Una de las últimas llegadas a la provincia fue la de una embarcación con 24 migrantes a bordo que llegó el pasado 2 de junio a la playa de la Fossa de Calp ante el asombro de los vecinos.

Ruta a Baleares

Sin embargo, dentro de la ruta argelina, cuyos puntos de salida se concentran en Orán y en las costas colindantes, las Islas Baleares superan a la Comunitat Valenciana en número de llegadas.

A pesar de ser una ruta más peligrosa, la llegada de pateras a las playas de la Comunitat Valenciana se frenó en seco en 2025, reduciendo la cifra a la mitad respecto a años anteriores, por la explosión de la peligrosa y opaca ruta hacia Baleares.

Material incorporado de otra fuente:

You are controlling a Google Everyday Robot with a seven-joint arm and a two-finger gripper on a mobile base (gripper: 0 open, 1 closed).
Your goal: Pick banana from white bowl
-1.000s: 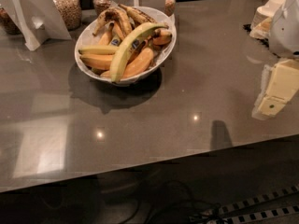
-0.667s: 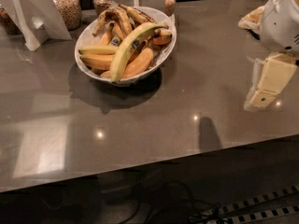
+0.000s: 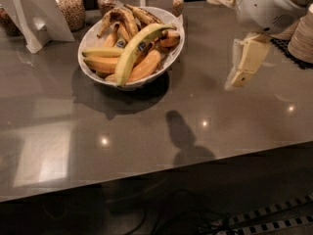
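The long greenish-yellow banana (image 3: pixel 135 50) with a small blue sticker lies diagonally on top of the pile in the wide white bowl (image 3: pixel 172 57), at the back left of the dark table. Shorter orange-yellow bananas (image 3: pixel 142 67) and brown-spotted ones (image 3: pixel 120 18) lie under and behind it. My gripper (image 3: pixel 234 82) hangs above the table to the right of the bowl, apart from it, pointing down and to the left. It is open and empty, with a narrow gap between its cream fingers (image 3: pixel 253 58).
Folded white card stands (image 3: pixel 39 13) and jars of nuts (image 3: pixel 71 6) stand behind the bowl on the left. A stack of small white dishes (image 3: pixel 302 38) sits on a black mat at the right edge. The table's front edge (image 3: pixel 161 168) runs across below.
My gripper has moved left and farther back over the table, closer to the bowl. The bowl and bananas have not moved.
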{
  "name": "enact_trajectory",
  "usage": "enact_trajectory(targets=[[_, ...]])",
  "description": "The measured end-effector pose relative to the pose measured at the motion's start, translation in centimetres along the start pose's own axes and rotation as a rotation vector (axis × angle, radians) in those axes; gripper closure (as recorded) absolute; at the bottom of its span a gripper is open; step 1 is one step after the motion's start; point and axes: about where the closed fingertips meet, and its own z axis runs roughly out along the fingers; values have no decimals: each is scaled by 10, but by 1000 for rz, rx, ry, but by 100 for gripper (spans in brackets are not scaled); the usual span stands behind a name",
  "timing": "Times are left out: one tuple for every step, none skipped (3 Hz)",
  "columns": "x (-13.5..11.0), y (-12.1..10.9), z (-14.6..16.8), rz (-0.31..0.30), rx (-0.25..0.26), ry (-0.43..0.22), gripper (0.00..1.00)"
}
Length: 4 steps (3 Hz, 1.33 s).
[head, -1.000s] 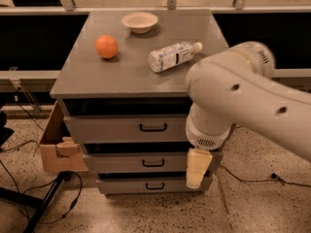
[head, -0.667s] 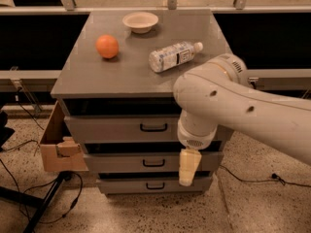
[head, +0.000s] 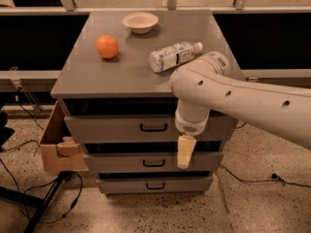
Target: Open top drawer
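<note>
— What takes up most of the view?

— A grey cabinet [head: 131, 72] on a speckled floor [head: 252, 198], with three drawers stacked in its near face. The robot's white arm [head: 243, 98] comes in from the right and crosses in front of the cabinet's near right corner.

— Where is the top drawer?

— The top drawer [head: 112, 129] sits right under the cabinet's top, the widest front of the three, with a dark gap above it. None of its inside shows. Below it come the middle drawer [head: 121, 163] and the bottom drawer [head: 126, 185], each narrower.

— Anything else around?

— An open cardboard box [head: 51, 147] stands against the cabinet's left side. On the top, a plastic bottle [head: 172, 56] lies on its side towards the right, a pale bowl [head: 140, 22] rests at the far edge, and an orange [head: 107, 46] sits left of the bottle, well apart from both.

— And the gripper?

— The gripper [head: 186, 152] hangs downward from the arm's wrist, in front of the drawer fronts. It holds nothing that I can see; whether it is open or closed I cannot tell.

— How does it stand to the drawer?

— It is to the right of the top drawer's small black handle [head: 153, 127] and lower, its tip level with the middle drawer's front. It is clear of the handle.
</note>
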Motion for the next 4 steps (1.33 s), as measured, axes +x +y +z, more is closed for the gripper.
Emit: enact_trajectory(targets=[[1, -23, 7, -3, 3, 13, 0], [-5, -29, 26, 1, -24, 5, 19], [-6, -26, 31, -2, -37, 3, 42], [3, -13, 35, 8, -57, 7, 65]])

Tanto es así que las islas superaron a Canarias como principal destino de los migrantes el pasado año, con 7.300 migrantes y más de 1.000 muertes, y dejaron a la provincia en sus cifras más bajas de la última década, con 340 personas rescatadas, según datos de Cruz Roja.

El aumento del control en la ruta canaria hace que las mafias asuman mayores riesgos a cambio de una mayor opacidad y opten por lanzarse a las aguas del Mediterráneo con dirección a Baleares o a cualquier punto del sureste español.

Durante estos recorridos, las embarcaciones pueden desviarse de su rumbo original y acabar en las costas alicantinas, como fue el caso de la embarcación rescatada en mayo de 2025 frente a Xàbia el pasado año tras dos semanas a la deriva después de un fallo en el motor. Cuatro de sus tripulantes murieron en la travesía y fueron arrojados por la borda.

Con la consolidación de esta ruta, cada vez más pateras llegarán a la Costa Blanca arrastradas por el Mediterráneo o como segunda opción debido al refuerzo de la vigilancia.

El informe también señala que el factor de mayor preocupación identificado sigue siendo "la insuficiencia de la respuesta ante las alertas emitidas, que continúa siendo irregular y tardía". La ausencia de protocolos conjuntos operativos con Argelia agrava esta situación, generando un vacío institucional que condena a múltiples casos de desaparición a quedar sin búsqueda ni investigación.

Otras rutas

En términos absolutos, la ruta canaria, con 635 víctimas, sigue siendo la más mortífera de la Frontera Occidental Euroafricana, a pesar del viraje de las pateras hacia Baleares.

En cuanto a las otras rutas analizadas entre enero y mayo, las víctimas en el Estrecho casi se duplican, pasando de 52 a 99, lo que supone un aumento del 90,4 %.

Mientras, la ruta de Alborán, que tiene como destino Andalucía, presenta el menor volumen de casos documentados, con 28 fallecimientos.